▸ Work to complete: Bring together copies of the lines in the data below that contain the word "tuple".

[Opening The data section]

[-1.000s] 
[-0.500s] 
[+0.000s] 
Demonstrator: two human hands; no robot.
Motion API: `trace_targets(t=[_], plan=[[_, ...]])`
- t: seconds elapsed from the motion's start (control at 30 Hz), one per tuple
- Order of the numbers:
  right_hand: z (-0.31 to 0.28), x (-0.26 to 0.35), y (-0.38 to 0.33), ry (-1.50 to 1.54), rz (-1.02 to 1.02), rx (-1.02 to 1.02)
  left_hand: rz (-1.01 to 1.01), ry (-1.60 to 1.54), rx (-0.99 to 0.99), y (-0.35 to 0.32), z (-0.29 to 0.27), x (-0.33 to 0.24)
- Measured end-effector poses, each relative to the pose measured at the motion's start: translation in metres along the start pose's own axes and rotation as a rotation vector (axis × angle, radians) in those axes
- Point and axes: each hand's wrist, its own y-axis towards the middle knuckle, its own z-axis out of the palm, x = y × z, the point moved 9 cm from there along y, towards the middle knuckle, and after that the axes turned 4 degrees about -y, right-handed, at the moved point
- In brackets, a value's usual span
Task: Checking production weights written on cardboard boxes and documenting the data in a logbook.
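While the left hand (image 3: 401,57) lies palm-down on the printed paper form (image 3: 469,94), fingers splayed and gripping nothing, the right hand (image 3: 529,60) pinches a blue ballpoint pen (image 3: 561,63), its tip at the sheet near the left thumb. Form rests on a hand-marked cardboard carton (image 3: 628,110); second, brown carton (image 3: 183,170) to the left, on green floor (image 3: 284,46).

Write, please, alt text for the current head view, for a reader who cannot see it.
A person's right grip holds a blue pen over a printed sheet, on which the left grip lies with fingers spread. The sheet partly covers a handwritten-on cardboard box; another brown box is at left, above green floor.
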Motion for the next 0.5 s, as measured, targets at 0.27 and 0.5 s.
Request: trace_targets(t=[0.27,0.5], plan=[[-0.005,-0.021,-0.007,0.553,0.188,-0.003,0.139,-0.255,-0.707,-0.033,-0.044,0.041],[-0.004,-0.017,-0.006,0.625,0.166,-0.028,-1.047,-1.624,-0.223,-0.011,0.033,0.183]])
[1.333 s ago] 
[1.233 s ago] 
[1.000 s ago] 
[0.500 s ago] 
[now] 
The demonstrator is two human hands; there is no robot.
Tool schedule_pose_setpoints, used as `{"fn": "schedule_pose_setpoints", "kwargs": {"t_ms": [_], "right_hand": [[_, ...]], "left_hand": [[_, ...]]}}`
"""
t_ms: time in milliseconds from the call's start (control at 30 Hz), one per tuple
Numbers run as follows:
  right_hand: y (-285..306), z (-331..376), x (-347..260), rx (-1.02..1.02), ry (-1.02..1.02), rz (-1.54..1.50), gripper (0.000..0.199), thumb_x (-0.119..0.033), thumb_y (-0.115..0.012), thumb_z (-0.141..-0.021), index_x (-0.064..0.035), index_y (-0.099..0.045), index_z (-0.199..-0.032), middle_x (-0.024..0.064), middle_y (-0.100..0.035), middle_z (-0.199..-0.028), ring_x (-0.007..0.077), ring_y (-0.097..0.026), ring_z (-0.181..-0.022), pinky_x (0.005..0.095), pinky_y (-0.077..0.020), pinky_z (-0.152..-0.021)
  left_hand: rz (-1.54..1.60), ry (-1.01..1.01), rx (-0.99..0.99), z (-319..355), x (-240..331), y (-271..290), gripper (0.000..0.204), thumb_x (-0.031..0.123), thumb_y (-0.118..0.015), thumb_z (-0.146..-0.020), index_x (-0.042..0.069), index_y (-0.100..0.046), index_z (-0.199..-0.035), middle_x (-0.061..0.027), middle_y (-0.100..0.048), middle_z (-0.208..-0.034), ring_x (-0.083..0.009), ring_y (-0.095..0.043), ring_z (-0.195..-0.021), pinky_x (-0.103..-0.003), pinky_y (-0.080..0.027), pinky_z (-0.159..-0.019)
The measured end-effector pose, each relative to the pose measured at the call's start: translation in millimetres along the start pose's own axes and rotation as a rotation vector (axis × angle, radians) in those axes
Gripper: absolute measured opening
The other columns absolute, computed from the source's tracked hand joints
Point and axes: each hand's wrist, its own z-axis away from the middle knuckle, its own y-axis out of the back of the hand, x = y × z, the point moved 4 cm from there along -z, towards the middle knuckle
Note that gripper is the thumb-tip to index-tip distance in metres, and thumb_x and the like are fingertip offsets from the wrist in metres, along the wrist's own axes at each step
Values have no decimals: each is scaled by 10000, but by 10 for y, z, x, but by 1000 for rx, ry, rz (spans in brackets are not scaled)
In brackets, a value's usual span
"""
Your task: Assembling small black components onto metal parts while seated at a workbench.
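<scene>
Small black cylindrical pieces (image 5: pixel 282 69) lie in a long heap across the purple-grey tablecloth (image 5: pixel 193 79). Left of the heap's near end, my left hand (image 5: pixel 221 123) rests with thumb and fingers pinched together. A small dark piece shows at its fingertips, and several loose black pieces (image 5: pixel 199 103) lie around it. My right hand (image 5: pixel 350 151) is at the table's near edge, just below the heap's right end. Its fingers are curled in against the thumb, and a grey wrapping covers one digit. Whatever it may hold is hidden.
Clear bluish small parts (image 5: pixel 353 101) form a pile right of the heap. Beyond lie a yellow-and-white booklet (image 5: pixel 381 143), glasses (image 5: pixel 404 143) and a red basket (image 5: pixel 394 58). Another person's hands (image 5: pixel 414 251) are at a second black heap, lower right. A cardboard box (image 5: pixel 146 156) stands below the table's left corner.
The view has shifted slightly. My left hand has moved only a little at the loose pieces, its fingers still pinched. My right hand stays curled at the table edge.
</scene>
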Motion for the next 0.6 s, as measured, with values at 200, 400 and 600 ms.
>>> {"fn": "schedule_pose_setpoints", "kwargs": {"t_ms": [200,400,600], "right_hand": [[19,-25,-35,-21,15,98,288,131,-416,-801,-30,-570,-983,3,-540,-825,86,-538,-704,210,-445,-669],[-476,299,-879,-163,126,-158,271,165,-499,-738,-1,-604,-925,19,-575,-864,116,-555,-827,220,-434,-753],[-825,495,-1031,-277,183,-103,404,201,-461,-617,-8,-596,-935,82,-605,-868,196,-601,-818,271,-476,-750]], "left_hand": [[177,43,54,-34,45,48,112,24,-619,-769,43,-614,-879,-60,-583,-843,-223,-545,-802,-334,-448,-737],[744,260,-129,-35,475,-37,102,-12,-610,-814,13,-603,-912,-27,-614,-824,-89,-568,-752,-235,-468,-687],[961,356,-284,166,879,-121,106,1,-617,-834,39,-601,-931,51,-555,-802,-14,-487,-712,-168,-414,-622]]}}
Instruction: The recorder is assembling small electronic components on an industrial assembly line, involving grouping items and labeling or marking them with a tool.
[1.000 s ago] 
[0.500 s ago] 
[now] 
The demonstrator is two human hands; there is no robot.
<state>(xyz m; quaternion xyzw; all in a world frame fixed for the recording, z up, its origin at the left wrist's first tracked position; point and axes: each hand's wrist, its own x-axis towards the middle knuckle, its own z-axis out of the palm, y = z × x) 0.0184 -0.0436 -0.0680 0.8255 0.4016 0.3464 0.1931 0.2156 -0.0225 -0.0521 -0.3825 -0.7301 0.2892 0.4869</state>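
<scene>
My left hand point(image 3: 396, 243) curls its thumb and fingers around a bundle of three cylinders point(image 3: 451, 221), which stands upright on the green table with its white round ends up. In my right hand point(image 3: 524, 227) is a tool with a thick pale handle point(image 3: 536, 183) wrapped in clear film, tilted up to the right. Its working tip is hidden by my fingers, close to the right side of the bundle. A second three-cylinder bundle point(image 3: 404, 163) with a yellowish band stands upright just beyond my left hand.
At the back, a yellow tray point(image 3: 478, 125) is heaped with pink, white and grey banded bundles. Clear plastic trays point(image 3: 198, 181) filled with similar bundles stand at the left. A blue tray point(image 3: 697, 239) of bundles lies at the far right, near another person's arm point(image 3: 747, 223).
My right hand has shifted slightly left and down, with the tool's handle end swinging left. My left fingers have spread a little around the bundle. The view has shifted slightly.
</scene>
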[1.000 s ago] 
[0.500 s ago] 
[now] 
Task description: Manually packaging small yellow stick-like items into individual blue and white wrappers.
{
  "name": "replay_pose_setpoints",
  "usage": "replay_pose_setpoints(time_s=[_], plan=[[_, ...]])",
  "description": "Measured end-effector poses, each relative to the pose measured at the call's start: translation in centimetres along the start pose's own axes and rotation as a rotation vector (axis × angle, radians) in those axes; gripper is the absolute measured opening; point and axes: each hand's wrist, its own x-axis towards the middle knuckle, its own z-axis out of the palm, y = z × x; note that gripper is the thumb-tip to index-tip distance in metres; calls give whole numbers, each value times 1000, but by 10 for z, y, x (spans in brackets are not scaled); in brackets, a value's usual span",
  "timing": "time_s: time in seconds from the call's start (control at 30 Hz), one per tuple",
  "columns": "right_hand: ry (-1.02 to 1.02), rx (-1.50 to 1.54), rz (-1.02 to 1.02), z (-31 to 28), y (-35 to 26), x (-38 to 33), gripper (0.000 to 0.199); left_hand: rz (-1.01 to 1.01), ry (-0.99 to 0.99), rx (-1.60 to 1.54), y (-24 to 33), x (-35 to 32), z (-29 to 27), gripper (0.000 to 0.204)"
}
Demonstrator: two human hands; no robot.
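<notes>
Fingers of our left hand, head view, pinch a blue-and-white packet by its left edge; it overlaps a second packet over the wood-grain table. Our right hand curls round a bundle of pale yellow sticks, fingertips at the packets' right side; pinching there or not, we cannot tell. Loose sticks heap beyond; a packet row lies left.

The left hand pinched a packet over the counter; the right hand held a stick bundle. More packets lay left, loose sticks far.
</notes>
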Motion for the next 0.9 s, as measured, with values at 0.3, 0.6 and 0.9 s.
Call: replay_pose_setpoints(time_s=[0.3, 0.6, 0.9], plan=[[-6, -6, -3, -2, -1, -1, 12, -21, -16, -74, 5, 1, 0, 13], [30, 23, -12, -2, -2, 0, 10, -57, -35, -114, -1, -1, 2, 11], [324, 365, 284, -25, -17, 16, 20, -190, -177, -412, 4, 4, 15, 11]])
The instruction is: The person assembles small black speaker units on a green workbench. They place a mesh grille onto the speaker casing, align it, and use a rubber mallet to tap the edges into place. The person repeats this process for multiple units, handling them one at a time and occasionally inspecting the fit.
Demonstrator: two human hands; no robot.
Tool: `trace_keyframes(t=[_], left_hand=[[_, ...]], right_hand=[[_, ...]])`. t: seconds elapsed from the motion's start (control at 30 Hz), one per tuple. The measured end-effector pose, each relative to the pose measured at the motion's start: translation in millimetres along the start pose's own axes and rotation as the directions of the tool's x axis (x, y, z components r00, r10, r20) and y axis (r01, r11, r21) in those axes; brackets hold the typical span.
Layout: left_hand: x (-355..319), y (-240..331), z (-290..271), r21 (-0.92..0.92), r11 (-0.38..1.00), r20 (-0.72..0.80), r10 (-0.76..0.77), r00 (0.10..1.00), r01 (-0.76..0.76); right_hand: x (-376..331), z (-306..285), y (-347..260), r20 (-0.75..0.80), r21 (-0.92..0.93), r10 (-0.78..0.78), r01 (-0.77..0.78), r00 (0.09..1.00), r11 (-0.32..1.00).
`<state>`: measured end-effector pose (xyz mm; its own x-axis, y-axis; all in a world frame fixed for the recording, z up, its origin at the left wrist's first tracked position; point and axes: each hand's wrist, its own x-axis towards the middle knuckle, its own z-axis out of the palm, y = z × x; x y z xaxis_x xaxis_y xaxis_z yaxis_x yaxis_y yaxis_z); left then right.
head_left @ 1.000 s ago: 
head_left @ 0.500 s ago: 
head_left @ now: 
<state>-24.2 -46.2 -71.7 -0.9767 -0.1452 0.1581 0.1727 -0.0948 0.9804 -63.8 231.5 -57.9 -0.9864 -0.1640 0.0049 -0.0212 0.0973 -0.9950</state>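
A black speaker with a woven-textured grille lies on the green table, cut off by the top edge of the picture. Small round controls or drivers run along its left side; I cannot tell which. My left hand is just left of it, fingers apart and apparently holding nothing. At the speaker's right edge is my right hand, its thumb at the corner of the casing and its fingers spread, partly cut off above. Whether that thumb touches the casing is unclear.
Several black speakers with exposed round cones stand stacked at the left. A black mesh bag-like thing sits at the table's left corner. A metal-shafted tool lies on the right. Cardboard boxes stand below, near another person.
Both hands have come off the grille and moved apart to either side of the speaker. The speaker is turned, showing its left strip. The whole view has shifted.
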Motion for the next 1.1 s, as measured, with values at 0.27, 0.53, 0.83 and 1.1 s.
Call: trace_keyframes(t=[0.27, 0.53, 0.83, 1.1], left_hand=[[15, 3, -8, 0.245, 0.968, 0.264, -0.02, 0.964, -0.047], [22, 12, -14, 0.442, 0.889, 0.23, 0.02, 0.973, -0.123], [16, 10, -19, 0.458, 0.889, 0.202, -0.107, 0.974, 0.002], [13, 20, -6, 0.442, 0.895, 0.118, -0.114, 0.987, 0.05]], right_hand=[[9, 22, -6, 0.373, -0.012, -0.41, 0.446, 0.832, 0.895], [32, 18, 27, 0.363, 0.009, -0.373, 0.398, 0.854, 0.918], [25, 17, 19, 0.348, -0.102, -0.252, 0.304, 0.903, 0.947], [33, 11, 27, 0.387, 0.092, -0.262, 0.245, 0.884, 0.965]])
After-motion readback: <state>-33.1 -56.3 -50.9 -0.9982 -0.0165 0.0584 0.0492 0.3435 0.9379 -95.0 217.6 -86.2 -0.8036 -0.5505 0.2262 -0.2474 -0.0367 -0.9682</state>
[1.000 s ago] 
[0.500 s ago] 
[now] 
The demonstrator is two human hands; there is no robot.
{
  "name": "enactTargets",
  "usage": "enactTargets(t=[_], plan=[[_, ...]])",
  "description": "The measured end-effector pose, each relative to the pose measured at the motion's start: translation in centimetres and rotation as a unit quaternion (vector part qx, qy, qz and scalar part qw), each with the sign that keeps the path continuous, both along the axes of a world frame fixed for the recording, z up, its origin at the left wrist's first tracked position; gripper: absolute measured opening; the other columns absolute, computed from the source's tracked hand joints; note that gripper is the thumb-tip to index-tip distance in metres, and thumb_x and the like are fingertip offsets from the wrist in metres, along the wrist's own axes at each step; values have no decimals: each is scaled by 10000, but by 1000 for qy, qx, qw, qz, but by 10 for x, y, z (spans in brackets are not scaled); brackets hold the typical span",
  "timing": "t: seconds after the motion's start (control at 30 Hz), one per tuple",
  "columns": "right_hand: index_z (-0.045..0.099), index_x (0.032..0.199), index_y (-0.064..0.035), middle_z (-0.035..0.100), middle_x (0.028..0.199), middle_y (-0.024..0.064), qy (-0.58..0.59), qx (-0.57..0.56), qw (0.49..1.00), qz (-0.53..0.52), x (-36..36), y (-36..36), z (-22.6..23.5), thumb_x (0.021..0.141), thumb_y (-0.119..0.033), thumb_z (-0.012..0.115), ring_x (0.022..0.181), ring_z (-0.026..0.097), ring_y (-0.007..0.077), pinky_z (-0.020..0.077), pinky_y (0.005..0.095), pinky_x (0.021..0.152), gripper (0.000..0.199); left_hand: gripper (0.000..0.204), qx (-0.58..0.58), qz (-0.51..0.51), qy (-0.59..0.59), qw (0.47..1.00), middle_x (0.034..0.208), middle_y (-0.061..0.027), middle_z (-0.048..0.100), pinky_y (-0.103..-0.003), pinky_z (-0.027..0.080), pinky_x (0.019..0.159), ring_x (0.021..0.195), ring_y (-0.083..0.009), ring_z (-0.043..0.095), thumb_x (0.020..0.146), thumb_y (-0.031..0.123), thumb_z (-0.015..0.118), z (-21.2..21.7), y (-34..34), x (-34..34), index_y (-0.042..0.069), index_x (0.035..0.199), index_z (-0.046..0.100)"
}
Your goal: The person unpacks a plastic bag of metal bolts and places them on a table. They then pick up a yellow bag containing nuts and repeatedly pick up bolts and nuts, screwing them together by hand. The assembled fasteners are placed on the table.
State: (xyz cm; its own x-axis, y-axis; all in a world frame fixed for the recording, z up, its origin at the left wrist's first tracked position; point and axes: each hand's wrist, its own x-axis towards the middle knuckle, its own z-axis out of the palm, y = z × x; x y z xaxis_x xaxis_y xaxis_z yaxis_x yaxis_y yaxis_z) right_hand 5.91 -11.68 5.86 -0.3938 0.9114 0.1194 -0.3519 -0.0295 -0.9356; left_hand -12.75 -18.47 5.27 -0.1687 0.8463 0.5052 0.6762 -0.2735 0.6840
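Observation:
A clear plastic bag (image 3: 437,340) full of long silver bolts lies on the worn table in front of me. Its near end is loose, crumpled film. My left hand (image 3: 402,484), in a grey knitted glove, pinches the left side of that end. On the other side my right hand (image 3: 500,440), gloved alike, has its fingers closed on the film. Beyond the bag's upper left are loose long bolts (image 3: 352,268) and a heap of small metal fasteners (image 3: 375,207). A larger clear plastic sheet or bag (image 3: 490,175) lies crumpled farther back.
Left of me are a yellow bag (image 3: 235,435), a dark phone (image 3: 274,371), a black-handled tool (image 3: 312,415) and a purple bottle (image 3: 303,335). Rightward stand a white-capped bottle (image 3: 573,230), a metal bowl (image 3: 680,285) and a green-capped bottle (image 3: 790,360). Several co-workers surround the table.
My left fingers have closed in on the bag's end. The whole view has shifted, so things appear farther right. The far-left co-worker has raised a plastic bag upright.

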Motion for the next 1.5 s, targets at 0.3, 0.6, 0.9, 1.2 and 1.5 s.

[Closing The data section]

▸ Written response:
- t: seconds elapsed from the motion's start (control at 30 Hz), one per tuple
t_ms: time in milliseconds from the call's start (control at 30 Hz), one per tuple
  "timing": "time_s: time in seconds from the call's start (control at 30 Hz), one per tuple",
Tool: `trace_keyframes(t=[_], left_hand=[[_, ...]], right_hand=[[_, ...]])`. t: seconds elapsed from the motion's start (control at 30 Hz), one per tuple. The measured end-effector pose, each relative to the pose measured at the motion's start: translation in millimetres along the start pose's own axes and rotation as the directions of the tool's x axis (x, y, z components r00, r10, r20) and y axis (r01, r11, r21) in those axes; brackets hold the typical span.
  "timing": "t: seconds after the motion's start (control at 30 Hz), one per tuple",

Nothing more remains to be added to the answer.